Alternativas seguras

Para quem deseja explorar essas fantasias, segurança e consentimento são essenciais. “É ideal discutir o desejo e estabelecer um acordo ajuda a alinhar expectativas e evita desconfortos. É necessário compreender que se trata de uma fantasia, um jogo erótico, e que para ser saudável precisa sempre ser consensual e não colocar pessoas em risco ou em situação de violação de direitos”, sinaliza, Mariana Galuppo.

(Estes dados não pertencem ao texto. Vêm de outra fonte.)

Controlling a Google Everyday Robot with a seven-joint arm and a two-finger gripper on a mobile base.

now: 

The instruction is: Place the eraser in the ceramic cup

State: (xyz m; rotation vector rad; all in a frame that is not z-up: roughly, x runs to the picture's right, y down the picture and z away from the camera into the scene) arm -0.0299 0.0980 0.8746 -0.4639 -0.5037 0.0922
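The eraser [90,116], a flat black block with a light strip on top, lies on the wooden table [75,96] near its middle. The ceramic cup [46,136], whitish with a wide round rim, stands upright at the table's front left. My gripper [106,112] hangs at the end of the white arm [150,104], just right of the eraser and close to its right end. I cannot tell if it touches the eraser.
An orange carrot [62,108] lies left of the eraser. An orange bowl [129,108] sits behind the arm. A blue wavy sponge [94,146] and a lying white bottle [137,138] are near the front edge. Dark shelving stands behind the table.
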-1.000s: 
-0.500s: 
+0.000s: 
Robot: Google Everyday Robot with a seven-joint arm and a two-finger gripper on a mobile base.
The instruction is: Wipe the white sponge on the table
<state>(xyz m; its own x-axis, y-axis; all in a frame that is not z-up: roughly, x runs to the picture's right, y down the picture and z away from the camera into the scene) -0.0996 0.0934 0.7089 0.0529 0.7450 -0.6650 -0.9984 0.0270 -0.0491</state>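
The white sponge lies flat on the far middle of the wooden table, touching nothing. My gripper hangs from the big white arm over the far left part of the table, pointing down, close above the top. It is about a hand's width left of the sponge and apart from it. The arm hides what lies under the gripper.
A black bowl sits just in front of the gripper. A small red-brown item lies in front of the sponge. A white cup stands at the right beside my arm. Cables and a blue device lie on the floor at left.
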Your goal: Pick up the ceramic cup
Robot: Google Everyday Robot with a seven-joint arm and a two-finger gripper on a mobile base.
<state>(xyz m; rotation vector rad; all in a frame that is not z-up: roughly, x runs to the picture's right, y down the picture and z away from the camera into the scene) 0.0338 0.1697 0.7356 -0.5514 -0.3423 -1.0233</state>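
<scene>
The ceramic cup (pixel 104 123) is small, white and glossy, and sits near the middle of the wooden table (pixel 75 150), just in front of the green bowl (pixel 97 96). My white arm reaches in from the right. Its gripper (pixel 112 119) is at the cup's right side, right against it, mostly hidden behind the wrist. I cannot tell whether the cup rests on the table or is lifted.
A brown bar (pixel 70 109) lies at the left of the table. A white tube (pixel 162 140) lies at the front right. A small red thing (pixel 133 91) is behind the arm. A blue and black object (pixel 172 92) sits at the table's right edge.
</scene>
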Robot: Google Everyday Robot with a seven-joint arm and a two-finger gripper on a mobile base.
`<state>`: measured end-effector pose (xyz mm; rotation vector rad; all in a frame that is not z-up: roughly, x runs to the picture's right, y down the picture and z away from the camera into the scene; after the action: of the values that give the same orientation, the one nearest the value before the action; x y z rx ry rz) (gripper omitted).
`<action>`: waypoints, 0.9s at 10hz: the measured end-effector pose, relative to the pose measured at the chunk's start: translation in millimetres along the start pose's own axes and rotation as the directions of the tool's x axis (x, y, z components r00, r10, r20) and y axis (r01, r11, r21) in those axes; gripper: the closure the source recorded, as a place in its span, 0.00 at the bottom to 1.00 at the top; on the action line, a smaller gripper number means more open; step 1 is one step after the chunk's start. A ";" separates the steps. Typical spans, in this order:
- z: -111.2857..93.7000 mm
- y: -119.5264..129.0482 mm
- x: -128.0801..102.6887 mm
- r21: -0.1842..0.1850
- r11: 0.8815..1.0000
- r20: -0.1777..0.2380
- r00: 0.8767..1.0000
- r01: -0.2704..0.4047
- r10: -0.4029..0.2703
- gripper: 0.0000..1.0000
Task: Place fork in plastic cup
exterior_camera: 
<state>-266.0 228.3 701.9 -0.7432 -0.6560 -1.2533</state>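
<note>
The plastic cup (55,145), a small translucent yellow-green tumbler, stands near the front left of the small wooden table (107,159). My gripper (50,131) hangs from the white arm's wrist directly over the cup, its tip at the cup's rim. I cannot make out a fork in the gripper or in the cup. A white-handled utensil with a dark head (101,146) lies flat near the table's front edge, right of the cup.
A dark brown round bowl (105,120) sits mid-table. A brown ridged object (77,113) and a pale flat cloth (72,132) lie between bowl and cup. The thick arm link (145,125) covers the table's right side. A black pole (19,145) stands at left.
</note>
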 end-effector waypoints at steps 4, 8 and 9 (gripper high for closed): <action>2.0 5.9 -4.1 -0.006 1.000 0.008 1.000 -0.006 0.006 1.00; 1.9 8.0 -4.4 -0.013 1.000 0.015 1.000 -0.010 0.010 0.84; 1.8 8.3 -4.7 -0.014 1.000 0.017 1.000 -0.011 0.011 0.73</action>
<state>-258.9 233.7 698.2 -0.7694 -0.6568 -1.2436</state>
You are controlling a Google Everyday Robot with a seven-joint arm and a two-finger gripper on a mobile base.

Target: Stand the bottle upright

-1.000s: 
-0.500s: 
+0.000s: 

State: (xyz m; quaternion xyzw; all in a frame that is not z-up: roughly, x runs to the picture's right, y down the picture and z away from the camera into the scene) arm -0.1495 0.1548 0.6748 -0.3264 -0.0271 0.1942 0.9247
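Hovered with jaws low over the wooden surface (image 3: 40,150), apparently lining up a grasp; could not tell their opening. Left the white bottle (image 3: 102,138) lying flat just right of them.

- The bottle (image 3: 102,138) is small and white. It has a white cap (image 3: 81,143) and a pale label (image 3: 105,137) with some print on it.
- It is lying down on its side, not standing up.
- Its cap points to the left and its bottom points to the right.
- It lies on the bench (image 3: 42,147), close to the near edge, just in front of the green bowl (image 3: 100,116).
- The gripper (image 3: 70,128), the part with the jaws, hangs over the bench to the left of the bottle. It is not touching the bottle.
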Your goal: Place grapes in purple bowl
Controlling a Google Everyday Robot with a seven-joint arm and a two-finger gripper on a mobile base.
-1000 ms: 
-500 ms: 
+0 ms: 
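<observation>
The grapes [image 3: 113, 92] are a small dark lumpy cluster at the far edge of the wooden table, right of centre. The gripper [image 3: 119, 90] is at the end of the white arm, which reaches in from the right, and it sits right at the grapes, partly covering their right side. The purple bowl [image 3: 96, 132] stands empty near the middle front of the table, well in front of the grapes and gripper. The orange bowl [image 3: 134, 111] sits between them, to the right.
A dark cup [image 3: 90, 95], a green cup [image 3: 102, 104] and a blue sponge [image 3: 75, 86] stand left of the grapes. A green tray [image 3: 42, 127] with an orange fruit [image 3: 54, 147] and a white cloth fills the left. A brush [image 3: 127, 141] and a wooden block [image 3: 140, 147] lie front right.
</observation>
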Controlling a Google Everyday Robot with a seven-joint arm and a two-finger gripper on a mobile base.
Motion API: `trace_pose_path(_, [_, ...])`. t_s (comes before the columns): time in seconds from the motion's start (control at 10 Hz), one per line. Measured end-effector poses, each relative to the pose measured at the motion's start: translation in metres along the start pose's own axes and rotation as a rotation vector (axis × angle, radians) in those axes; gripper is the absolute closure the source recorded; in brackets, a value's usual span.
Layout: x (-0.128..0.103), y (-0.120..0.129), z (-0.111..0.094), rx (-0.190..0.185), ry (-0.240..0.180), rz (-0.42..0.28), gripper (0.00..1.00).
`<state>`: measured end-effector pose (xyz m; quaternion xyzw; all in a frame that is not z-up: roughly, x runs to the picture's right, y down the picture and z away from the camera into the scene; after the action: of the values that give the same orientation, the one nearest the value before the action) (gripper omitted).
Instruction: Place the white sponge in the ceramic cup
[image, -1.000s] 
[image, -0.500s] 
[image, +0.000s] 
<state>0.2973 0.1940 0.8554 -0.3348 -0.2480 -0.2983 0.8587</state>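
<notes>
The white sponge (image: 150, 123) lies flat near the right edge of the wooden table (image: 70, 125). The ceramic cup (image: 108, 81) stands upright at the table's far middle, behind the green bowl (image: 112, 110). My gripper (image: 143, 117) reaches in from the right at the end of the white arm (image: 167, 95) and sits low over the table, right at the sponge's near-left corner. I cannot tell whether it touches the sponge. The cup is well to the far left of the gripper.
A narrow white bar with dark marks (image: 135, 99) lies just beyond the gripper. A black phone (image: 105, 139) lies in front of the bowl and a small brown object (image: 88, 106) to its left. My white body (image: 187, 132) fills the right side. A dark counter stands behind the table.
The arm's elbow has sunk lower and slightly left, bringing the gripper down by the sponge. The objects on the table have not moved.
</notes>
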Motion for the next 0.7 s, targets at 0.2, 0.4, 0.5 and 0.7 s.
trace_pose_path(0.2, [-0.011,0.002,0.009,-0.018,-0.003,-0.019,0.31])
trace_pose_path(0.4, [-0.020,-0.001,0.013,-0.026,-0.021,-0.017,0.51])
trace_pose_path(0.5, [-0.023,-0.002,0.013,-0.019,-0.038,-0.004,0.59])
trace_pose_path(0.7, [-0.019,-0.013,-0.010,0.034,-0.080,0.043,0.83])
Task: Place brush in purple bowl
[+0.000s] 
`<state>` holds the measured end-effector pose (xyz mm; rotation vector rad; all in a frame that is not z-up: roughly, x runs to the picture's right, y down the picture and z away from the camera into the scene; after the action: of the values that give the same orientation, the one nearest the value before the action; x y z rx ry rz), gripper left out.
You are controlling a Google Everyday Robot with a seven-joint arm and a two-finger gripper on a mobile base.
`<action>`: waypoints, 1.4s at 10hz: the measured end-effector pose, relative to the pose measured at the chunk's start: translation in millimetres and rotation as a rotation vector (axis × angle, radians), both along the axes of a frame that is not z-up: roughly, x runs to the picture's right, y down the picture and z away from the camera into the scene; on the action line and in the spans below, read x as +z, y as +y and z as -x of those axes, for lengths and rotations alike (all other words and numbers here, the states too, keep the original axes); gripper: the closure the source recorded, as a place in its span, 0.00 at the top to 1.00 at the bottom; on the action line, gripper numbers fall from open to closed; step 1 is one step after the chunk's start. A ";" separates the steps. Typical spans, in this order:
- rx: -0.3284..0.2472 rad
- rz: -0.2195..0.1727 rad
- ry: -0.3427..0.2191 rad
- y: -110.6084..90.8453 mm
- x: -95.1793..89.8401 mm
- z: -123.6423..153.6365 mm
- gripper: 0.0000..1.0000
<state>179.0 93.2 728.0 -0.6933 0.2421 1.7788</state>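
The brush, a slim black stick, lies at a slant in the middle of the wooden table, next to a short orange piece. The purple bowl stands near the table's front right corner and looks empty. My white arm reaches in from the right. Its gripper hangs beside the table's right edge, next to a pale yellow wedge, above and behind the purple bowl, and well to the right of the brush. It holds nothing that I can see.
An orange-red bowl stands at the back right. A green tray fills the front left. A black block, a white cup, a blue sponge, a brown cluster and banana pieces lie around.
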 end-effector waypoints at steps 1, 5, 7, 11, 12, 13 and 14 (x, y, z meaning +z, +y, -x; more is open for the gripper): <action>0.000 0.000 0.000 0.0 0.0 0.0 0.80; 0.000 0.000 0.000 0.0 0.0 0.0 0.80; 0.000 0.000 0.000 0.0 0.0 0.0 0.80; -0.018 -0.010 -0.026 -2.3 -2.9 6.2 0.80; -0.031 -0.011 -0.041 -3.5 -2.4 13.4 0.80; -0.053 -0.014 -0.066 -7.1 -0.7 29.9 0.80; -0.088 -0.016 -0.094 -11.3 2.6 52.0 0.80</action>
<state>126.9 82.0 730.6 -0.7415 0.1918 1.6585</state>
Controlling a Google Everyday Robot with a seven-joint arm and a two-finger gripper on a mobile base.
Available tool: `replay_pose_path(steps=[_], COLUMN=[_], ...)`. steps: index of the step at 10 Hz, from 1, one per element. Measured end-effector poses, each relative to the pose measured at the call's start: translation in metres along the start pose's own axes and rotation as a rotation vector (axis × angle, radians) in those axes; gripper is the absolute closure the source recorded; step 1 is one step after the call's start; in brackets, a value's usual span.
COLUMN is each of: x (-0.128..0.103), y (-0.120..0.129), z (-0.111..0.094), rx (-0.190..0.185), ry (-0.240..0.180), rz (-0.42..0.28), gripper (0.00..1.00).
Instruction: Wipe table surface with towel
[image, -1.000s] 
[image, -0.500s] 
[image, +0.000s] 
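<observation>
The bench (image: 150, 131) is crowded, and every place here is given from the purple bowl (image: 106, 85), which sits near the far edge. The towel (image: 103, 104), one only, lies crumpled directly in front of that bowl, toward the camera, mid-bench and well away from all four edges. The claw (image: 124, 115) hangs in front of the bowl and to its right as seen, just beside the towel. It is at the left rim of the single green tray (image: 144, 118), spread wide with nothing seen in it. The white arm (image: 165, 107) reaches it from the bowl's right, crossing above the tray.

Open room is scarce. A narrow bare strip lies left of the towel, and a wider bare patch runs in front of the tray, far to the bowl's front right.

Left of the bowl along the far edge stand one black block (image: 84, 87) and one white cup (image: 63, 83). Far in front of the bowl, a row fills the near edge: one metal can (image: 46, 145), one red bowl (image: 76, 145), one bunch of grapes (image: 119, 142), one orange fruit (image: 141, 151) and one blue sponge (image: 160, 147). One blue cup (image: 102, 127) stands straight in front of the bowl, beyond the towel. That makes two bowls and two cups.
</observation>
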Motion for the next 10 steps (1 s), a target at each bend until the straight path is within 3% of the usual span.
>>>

“Os envolvidos devem saber até onde estão confortáveis, respeitando o que cada um se sente à vontade para fazer ou observar. A busca de espaços adequados também é essencial. Existem espaços específicos, como casas de swing e eventos privativos, onde essas práticas podem ser realizadas de forma consensual e segura, sem invadir a privacidade alheia. E para aqueles que percebem desconforto com essas práticas, um terapeuta sexual pode ajudar a entendendo melhor a situação”, complementa.

Há, claro, outras várias possibilidades de se colocar essas fantasias na prática de forma segura. “Um casal pode assistir a conteúdos eróticos junto ou se observar por um espelho, que são formas de experimentar esse olhar voyeur-exibicionista”, inteira a sexóloga e educadora sexual Cida Lopes, que reforça a ideia de que existe uma infinidade de ambientes propícios a dar vazão a esse desejo.

Números

  • Em um estudo que ouviu 1.689 usuários do site Ashley Madison, principal plataforma de namoro no mundo para casados, o voyeurismo apareceu como uma das fantasias em alta em 2024. No total, segundo o levantamento, 23% dos respondentes – naturalmente, um público liberal – disseram querer explorar a prática. 

O que diz a lei

A advogada criminal Isabela Cardoso expõe que, embora a Constituição Federal garanta a inviolabilidade da intimidade e da vida privada na seara criminal, não há um tipo penal específico em que a prática se enquadre. “Se a pessoa só observa, mas não registra aquela cena, ela pode responder apenas na esfera cível”, detalha, informando que o sujeito observado pode requerer, do autor do ato, indenização por dano moral.

“Mas, se o voyeur fizer fotos ou vídeos do outro, ele está cometendo crime de exposição da intimidade sexual, previsto no artigo 216 B”, acrescenta. No caso, a pena será de seis meses a um ano de detenção, mas pode ser convertida em multa. “Se a pessoa tiver registrado cena de nudez de criança ou adolescente, a pena vai ser maior, de quatro a oito anos”, conclui Isabela.

Já no caso do exibicionismo, a depender do contexto, pode ser enquadrado no crime de importunação sexual, previsto no artigo 215-A do Código Penal (CP). A lei, de 2018, define como importunação sexual a prática de um ato libidinoso sem o consentimento da vítima, com o objetivo de satisfazer o próprio desejo ou o de outra pessoa, com pena de 1 a 5 anos de reclusão.

O ato pode ser interpretado, ainda, à luz do artigo 23 do CP, que trata do crime de ato obsceno, considerado um crime contra a norma social, a modéstia, a decência, o pudor, o decoro, a lei natural e a ordem pública que envolve na prática de obscenidades em lugar público, aberto ou exposto ao público. A pena é de detenção, de 3 meses a 1 ano, ou multa. É sob essa perspectiva que um homem está sendo investigado após ser flagrado transando em uma praia em Maceió.